Polémique sur le drapeau de la Martinique
Publié le Par Fabrice Bluszez
Une polémique renaît en Martinique, soutenue par le CRAN (Conseil représentatif des associations noires) : faut-il interdire le drapeau portant les armes de l'île, sous l'Ancien Régime ? Une plainte a été déposée par 20 personnes.
Louis-Georges Tin est connu à Paris pour ses actions en justice contre toute forme de racisme. Il soutient aussi, en Martinique, le Mouvement international pour la réparation et le Comité national pour les réparations (comprendre : les réparations pour la période de l'esclavage soit 1664-1848).
La polémique relancée porte sur le drapeau de la Martinique. Il s'agit en fait du pavillon créé par une ordonnance du 4 août 1766 du général et de l'intendant de la Martinique et Sainte-Lucie :
« Tous les propriétaires de vaisseaux, bâtiments, goëlettes et bateaux de la Martinique et de Sainte-Lucie feront pourvoir leurs bâtiments d'un pavillon bleu avec une croix qui partagera le dit pavillon en quatre; dans chaque carré bleu, et au milieu du carré, il y aura la figure d'un serpent en blanc, de façon qu'il y aura quatre serpents en blanc dans le dit pavillon, qui sera reconnu dorénavant pour celui de la Martinique et de Sainte-Lucie. »

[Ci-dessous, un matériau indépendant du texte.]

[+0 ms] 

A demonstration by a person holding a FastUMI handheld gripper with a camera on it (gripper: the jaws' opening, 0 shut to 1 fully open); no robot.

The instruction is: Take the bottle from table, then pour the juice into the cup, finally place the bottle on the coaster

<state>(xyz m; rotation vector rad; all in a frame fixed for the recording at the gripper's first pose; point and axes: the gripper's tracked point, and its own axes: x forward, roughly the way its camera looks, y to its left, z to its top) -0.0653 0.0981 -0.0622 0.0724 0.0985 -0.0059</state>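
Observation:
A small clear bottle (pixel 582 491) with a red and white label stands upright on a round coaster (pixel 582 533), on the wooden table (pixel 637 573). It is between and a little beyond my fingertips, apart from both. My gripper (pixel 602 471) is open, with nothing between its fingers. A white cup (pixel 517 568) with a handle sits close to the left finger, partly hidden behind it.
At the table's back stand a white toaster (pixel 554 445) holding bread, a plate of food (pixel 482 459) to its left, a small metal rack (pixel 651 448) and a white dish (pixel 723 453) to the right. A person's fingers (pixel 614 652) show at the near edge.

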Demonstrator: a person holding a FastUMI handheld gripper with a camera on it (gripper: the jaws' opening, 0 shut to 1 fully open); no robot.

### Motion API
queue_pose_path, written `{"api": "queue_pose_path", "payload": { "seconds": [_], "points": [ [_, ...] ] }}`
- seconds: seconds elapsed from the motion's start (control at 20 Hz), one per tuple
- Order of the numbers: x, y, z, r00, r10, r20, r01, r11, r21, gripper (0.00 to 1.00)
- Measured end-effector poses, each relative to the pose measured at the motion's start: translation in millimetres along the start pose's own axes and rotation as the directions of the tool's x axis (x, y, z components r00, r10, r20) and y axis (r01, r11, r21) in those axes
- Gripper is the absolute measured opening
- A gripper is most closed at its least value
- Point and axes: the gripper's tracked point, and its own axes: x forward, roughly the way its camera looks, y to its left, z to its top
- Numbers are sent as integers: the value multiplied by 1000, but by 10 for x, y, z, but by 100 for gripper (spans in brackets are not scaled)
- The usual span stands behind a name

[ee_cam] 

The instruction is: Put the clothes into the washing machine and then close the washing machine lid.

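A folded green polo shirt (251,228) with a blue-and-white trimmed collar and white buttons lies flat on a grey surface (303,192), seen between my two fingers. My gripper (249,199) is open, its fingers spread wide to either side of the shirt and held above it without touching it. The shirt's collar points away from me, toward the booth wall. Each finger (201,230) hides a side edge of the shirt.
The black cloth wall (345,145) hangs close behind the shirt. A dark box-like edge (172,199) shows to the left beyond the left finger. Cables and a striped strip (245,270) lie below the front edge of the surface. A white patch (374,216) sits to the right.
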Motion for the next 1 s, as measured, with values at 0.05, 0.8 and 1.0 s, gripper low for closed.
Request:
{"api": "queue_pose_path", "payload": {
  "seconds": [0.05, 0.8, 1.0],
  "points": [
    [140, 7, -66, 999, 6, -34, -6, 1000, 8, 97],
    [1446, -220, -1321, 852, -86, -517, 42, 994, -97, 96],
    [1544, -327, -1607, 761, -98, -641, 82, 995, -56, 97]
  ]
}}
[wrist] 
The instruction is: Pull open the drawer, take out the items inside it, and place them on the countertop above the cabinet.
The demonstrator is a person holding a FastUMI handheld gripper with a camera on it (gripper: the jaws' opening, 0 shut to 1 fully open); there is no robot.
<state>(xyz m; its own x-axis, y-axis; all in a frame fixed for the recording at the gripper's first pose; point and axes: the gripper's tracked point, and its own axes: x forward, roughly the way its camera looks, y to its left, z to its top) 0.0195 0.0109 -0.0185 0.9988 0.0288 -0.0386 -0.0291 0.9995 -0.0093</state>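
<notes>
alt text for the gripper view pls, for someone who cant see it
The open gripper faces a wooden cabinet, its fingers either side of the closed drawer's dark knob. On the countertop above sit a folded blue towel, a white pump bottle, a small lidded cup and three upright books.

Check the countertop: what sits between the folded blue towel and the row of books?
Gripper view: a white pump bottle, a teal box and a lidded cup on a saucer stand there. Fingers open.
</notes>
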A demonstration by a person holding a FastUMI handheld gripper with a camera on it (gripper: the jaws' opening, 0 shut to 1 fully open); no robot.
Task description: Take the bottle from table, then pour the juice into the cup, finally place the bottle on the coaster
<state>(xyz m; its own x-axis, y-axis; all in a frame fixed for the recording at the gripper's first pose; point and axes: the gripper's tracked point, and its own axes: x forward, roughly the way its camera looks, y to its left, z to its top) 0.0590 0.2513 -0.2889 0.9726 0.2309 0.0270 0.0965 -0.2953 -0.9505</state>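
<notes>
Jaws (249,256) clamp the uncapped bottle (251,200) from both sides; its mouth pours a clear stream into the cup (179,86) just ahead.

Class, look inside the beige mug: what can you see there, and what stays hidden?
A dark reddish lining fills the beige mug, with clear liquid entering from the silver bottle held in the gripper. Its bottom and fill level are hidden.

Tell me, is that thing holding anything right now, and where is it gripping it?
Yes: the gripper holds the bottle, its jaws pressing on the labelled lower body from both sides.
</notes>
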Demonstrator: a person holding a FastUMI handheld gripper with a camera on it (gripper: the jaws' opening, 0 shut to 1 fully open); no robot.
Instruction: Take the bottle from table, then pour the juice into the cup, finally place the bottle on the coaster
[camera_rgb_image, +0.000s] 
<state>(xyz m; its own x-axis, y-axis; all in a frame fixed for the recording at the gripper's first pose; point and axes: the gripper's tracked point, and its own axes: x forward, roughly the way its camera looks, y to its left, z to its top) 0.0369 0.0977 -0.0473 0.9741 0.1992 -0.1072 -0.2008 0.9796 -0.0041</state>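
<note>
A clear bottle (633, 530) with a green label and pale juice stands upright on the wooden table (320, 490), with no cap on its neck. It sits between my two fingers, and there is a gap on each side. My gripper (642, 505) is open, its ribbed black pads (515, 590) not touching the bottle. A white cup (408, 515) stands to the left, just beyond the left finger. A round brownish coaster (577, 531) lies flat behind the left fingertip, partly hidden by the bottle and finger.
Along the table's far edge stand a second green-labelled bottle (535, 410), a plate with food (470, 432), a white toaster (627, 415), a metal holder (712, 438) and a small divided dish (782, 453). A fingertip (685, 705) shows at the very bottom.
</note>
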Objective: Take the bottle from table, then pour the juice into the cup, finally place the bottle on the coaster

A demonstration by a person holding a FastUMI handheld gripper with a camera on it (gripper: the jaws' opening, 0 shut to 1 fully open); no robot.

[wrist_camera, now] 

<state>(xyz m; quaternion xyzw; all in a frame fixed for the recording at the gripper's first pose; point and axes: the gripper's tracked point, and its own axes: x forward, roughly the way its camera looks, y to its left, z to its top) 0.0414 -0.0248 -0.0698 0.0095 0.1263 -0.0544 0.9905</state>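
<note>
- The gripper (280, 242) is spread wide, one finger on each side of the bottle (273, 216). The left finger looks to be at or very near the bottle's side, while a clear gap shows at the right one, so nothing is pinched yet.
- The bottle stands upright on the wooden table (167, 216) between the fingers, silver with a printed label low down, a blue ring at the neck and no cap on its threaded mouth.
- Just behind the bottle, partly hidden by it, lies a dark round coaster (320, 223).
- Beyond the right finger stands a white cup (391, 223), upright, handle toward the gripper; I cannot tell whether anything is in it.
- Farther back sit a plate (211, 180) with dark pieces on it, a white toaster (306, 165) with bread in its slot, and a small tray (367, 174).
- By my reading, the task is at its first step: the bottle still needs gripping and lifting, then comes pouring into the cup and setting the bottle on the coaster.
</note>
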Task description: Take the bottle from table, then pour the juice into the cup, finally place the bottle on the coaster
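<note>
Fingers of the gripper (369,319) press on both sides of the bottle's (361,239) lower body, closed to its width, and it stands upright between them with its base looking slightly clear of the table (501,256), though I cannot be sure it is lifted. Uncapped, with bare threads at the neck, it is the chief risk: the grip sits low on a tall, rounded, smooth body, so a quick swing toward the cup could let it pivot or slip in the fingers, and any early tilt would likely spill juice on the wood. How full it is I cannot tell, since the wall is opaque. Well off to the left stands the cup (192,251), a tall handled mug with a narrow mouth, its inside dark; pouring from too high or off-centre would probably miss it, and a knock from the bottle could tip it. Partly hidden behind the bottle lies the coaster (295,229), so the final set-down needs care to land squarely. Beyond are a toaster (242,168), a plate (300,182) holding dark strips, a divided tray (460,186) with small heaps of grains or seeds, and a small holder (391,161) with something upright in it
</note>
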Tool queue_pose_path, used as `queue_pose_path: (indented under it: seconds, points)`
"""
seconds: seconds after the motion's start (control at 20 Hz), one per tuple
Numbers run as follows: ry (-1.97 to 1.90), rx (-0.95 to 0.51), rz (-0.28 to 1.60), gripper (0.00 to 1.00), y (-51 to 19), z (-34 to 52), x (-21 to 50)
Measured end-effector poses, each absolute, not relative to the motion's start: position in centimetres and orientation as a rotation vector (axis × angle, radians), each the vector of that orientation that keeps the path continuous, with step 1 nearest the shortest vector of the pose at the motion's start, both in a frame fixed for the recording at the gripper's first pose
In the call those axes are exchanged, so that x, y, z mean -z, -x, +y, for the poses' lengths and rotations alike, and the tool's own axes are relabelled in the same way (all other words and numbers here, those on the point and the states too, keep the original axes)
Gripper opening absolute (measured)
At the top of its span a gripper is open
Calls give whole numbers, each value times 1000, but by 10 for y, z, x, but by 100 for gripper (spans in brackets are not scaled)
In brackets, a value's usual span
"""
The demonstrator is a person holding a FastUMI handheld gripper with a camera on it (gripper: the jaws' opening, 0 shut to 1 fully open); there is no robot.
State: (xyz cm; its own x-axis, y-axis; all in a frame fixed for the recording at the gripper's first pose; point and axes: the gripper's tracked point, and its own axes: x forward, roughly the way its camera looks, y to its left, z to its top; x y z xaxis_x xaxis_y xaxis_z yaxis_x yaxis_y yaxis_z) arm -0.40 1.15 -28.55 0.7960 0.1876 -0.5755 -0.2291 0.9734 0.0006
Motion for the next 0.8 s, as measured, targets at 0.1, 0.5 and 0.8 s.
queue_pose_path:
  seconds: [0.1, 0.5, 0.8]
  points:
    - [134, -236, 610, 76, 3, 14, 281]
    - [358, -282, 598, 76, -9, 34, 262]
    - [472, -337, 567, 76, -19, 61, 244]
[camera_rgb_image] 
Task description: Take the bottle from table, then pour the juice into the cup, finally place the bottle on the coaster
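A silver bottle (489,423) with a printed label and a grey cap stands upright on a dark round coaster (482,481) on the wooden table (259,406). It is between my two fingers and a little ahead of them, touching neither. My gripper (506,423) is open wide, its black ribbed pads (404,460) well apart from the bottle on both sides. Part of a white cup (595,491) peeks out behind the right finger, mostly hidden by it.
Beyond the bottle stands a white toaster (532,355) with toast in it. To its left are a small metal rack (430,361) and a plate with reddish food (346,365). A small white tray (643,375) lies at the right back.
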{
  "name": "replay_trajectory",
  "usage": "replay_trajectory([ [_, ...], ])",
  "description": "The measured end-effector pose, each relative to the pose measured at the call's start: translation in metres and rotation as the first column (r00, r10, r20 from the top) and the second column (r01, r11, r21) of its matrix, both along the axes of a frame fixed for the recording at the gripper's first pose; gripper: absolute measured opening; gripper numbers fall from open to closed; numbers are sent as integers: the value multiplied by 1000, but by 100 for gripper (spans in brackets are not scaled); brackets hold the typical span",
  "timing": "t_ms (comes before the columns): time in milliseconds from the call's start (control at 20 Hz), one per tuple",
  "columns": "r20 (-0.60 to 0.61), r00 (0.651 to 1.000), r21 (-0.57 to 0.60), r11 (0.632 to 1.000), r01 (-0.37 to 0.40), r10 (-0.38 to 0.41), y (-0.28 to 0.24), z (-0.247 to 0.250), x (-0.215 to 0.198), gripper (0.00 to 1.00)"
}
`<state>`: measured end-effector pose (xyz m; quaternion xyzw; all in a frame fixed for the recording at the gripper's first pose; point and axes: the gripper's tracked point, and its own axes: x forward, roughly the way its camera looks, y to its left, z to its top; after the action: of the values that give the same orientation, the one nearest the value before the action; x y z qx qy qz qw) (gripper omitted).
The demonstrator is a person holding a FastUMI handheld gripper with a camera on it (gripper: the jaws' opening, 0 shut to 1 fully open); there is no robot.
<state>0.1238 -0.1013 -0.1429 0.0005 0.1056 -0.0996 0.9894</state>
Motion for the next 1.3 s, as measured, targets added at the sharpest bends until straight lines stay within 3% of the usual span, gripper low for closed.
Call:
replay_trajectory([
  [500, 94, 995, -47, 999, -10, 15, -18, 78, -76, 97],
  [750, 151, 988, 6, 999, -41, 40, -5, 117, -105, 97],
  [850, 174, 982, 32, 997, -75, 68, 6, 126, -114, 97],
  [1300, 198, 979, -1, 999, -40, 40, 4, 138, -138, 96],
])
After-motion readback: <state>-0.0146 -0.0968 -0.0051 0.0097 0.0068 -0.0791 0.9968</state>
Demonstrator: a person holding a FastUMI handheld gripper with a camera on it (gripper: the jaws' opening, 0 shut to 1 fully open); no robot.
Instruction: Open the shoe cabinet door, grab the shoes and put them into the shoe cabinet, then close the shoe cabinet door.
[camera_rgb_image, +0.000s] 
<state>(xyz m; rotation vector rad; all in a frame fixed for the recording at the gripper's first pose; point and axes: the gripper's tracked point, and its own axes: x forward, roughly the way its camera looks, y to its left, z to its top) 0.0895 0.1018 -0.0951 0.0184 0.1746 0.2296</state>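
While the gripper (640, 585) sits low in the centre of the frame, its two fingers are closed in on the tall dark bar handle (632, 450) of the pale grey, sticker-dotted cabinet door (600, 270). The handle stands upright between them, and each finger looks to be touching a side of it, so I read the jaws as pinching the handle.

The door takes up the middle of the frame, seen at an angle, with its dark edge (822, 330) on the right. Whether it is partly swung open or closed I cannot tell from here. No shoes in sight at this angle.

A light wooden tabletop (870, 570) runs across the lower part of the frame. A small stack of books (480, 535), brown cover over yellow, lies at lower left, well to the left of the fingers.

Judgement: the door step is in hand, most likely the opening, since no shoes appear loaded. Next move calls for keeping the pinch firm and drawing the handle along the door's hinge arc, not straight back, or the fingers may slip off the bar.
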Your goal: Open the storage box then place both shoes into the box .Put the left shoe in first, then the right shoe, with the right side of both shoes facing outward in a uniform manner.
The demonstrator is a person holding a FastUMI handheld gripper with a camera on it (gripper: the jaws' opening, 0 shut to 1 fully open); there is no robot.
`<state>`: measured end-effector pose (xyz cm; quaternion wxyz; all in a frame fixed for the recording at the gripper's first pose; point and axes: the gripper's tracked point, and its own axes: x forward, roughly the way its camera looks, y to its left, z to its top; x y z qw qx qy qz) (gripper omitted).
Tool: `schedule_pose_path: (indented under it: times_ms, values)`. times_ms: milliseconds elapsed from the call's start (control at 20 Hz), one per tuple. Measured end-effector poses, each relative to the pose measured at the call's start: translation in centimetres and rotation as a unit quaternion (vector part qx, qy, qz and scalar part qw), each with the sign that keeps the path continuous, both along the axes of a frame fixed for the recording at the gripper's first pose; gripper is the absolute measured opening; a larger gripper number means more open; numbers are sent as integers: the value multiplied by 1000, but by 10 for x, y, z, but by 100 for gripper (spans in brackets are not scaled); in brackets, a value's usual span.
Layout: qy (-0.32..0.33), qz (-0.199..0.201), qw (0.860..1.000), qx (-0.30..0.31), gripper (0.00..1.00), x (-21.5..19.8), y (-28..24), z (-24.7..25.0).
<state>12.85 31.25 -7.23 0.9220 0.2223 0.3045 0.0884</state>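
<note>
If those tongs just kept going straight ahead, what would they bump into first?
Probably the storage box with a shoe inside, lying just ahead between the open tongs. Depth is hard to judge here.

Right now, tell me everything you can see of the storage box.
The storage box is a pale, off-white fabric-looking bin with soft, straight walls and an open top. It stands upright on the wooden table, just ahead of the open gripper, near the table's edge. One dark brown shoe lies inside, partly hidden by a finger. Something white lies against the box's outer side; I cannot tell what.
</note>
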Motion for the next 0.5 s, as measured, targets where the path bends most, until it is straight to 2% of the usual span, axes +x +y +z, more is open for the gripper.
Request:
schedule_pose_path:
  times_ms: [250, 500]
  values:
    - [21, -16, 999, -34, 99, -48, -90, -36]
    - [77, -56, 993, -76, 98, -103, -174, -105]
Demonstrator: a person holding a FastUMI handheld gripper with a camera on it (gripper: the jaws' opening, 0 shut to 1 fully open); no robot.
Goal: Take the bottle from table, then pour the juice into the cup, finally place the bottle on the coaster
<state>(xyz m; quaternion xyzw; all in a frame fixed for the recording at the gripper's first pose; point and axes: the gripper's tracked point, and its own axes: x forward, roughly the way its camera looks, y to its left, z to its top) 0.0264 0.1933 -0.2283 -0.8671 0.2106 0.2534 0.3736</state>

Ce drapeau est en fait une adaptation locale du pavillon de la marine marchande du Royaume de France. Il est bleu, avec une croix blanche et porte au centre (dans une version complète) les armes de France, aux trois fleurs de lys.
On retrouvera ces trois fleurs dans chaque quart du drapeau des volontaires des régiments de la marine marchande. Plus tard, celui de la Nouvelle France ne comporte qu'une fleur par quart. Le Québec l'a gardé ainsi. Les troupes de marine placent les fleurs de lys en or dans la croix et une ancre dans chaque quart.
Sans valeur officielle
A la Révolution, tout cela disparaît. Le drapeau tricolore s'impose partout. Les vieilles armoiries appartiennent à la science héraldique, l'art des blasons. Celles de la Martinique sont donc ces quatre quarts bleu de France, la croix blanche et les quatre serpents, des trigonocéphales typiques de l'île.
On les retrouvera aussi sur les blasons des uniformes de gendarmerie, qui est organisée en régions militaires recoupant les régions administratives et qui, très tôt, a fait élaborer pour chaque région des blasons regroupant les blasons des départements locaux.
Officiellement, ces armoiries n'ont aucune valeur, sinon historique. Souvent les collectivités territoriales ont préféré dessiner des logos, avec plus ou moins de bonheur... La réforme des régions a fait cependant renaître les drapeaux occitans, bretons, normands... Mais en Martinique, le Département, la Région, la Collectivité ont fait d'autres choix...
Plainte contre Emmanuel Macron, Gérard Collomb et Annick Girardin
La plainte déposée vendredi au bureau du procureur de Fort-de-France vise le drapeau aux quatre serpents. Le quotidien France-Antilles rapporte l'affaire ainsi :
« Ce vendredi, à 14 heures, membres et sympathisants se sont réunis devant le palais de justice... Une vingtaine de plaintes a été déposée au secrétariat du procureur de la République. De leur côté, le MIR et le CNR ont envoyé leur plainte au procureur de la République, respectivement les 23 novembre et 2 décembre derniers. Le MIR et le CNR encouragent ceux qui le souhaitent, à envoyer leurs plaintes par lettre recommandée avec accusé de réception. Il est toujours possible de déposer sa plainte, une lettre type est disponible sur leurs pages facebook. »
Le Mouvement international pour les réparations (Martinique) a sa page Facebook. Il existe aussi en Guadeloupe. La plainte a été déposée contre le président de la République, le ministre de l'Intérieur et la ministre de l'Outre-Mer pour : "apologie de crime contre l'humanité, injure raciste, non-respect de la Constitution, incitation à la haine raciale, port d'un emblême d'une organisation criminelle contre l'humanité" et "troubles contre l'ordre public".
Une pétition a été lancé par le CNR Martinique sur Avaaz.org pour demander le retrait du drapeau aux quatre serpents, y compris en émoticone. Elle approche, ce 31 décembre 2017, des 400 signatures.